* Aim of the exercise *
The response should contain all of the data below, reproduced exactly, and no pictures.
-*-*-
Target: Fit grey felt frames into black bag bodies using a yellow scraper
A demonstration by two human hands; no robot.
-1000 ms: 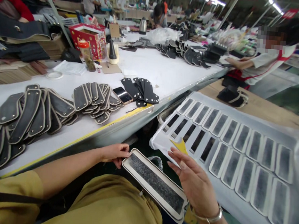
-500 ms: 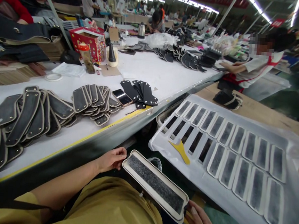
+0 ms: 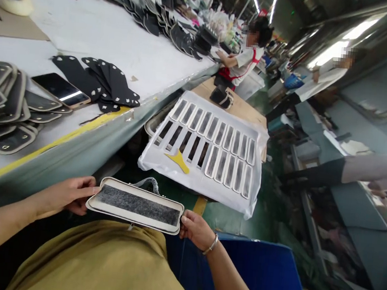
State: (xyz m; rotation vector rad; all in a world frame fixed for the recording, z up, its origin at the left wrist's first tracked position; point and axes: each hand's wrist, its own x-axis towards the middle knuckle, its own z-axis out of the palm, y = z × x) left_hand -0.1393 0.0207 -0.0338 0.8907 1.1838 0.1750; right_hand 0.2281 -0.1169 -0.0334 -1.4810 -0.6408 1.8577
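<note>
I see the narrow cream-edged bag base (image 3: 137, 205) held in front of the wearer's mustard top (image 3: 101, 268), its speckled dark strip facing up. Its long axis runs crosswise between the hands, dipping slightly towards the right-hand end. The left hand (image 3: 72, 195) has thumb and fingers closed in a pinch on one end; the right hand (image 3: 196, 228) has its fingers curled closed at the other. I judge that both carry it, each hand having its own end nearest. A wrapped handle loop (image 3: 155, 186) shows just behind the far edge.

Ahead and to the right, apart from the base, I see the white-covered board (image 3: 148, 161), with pale-rimmed strips (image 3: 210, 160) in two rows and dark open slots. The right hand is nearer to it. A yellow scraper (image 3: 179, 162) lies on it, beside the slots. On the worktable (image 3: 27, 65) to the left are a phone (image 3: 61, 89) and black straps (image 3: 113, 79).
</note>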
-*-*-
* Completed task *
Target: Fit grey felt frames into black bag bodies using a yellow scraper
A demonstration by two human hands; no robot.
-1000 ms: 
-500 ms: 
+0 ms: 
State: (xyz m; rotation vector rad; all in a world frame fixed for the recording, z up, its origin at the left wrist's first tracked position; point and axes: each hand's wrist, its own x-axis towards the middle knuckle, its own z-axis out of the palm, y = z × x) left_hand -0.1393 0.0207 -0.0338 0.8907 1.1838 0.1750; right_hand 0.2281 -0.1169 -0.0334 -1.4810 -0.6408 1.8577
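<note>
I see the narrow cream-edged bag base (image 3: 137, 205) held in front of the wearer's mustard top (image 3: 101, 268), its speckled dark strip facing up. Its long axis runs crosswise between the hands, dipping slightly towards the right-hand end. The left hand (image 3: 72, 195) has thumb and fingers closed in a pinch on one end; the right hand (image 3: 196, 228) has its fingers curled closed at the other. I judge that both carry it, each hand having its own end nearest. A wrapped handle loop (image 3: 155, 186) shows just behind the far edge.

Ahead and to the right, apart from the base, I see the white-covered board (image 3: 148, 161), with pale-rimmed strips (image 3: 210, 160) in two rows and dark open slots. The right hand is nearer to it. A yellow scraper (image 3: 179, 162) lies on it, beside the slots. On the worktable (image 3: 27, 65) to the left are a phone (image 3: 61, 89) and black straps (image 3: 113, 79).
</note>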

This brings the exercise to completion.